_Try it:_
Look through the entries below and extract exactly the lines from the one containing "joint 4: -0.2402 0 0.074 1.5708" through the one containing "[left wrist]", ends included.
::::
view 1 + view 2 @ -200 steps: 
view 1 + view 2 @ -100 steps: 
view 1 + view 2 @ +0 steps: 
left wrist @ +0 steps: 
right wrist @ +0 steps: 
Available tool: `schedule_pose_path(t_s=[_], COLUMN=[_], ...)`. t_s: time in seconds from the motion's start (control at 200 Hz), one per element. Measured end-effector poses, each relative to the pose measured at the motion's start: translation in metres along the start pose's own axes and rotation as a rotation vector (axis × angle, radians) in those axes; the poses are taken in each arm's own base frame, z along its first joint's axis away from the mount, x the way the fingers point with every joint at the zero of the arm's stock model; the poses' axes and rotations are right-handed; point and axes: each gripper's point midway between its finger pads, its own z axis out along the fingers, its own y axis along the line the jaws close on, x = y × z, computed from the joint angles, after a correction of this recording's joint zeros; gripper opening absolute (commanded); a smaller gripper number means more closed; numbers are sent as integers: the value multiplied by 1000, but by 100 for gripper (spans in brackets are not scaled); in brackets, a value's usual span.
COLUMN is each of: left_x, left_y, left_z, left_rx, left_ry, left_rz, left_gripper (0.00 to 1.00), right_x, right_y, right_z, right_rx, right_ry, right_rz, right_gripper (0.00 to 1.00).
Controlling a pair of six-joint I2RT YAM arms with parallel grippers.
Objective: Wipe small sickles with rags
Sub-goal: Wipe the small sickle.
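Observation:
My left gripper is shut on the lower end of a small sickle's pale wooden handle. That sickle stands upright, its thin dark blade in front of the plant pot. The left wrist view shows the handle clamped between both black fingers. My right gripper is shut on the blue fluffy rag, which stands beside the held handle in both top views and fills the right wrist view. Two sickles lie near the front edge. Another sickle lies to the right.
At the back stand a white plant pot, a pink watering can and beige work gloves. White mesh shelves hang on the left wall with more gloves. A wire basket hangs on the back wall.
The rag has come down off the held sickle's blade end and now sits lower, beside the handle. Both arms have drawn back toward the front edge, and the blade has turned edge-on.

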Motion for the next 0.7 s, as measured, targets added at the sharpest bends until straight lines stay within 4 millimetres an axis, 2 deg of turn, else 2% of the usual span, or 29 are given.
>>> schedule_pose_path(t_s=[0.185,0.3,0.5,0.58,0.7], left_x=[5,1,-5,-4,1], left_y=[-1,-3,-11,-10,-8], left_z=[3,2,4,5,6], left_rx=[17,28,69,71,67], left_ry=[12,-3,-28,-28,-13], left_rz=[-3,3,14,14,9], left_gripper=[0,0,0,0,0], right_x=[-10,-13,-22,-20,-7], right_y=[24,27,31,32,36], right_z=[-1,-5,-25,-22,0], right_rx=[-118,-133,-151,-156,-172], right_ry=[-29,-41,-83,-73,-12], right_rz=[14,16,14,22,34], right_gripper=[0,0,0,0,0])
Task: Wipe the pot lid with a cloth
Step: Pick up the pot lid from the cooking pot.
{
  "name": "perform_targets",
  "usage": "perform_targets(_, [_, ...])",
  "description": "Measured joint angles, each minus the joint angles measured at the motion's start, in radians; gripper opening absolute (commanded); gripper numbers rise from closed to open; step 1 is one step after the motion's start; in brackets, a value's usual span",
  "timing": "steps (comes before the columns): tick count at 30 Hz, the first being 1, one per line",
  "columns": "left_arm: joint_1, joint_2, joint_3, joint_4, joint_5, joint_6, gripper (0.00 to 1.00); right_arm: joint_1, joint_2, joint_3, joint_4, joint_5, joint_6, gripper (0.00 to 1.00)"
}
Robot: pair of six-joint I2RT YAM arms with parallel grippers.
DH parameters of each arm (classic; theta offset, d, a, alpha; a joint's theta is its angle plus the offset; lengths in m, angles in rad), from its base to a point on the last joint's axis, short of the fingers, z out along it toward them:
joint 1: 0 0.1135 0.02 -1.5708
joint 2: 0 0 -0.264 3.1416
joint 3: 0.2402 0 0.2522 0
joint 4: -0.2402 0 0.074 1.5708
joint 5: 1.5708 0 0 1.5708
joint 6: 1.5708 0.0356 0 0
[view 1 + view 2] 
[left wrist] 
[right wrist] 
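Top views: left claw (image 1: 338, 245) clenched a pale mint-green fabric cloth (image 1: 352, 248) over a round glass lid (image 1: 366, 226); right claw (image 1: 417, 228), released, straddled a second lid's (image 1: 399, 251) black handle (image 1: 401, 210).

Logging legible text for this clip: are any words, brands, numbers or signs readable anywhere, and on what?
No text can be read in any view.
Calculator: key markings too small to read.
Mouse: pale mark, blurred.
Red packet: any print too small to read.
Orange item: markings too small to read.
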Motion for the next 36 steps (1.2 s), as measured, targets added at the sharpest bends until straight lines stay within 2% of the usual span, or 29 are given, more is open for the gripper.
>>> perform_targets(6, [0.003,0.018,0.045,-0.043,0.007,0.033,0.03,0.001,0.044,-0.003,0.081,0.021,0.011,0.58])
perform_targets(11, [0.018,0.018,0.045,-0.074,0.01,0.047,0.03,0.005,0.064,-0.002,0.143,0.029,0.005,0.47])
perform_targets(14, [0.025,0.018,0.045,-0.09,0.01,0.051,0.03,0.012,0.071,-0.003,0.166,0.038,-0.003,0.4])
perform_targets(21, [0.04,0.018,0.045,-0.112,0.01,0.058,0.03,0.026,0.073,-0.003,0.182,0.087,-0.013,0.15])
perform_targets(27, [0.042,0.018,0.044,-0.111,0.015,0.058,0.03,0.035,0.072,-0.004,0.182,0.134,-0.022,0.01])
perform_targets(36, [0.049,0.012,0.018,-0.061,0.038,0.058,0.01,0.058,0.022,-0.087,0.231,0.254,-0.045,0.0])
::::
_Exercise response:_
joint 4: -0.2402 0 0.074 1.5708
joint 5: 1.5708 0 0 1.5708
joint 6: 1.5708 0.0356 0 0
[view 1 + view 2] 
[left wrist] 

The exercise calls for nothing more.